[Task goal]
Reproduce the listing that follows so that each line matches the original exactly.

[Collected material]
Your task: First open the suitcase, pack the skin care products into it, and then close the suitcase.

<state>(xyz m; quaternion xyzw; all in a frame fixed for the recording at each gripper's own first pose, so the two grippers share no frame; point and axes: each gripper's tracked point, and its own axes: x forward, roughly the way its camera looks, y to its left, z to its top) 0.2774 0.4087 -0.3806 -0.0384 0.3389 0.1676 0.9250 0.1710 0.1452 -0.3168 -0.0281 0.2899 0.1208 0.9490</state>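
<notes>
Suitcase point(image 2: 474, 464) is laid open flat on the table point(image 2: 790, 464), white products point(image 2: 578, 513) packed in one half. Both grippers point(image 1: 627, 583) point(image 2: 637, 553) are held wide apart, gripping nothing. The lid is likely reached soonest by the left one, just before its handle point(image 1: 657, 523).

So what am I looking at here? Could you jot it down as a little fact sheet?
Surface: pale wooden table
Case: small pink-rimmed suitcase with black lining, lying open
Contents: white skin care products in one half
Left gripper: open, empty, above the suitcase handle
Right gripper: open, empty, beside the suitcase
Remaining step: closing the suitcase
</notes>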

[Result of the task]
Your task: First open the suitcase, pack the skin care products into it, and then close the suitcase.

<state>(xyz m; quaternion xyzw; all in a frame fixed for the recording at each gripper's own first pose, so the two grippers share no frame; point and axes: each gripper's tracked point, and its own axes: x forward, roughly the way its camera looks, y to its left, z to its top) 0.2774 0.4087 -0.3806 -0.0384 0.3389 0.1676 0.9250 0.1710 0.1452 -0.3168 -0.0281 0.2899 0.1208 0.9490</state>
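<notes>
Suitcase point(image 2: 474, 464) is laid open flat on the table point(image 2: 790, 464), white products point(image 2: 578, 513) packed in one half. Both grippers point(image 1: 627, 583) point(image 2: 637, 553) are held wide apart, gripping nothing. The lid is likely reached soonest by the left one, just before its handle point(image 1: 657, 523).

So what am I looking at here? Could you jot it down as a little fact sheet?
Surface: pale wooden table
Case: small pink-rimmed suitcase with black lining, lying open
Contents: white skin care products in one half
Left gripper: open, empty, above the suitcase handle
Right gripper: open, empty, beside the suitcase
Remaining step: closing the suitcase
</notes>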

Nothing more belongs to this answer.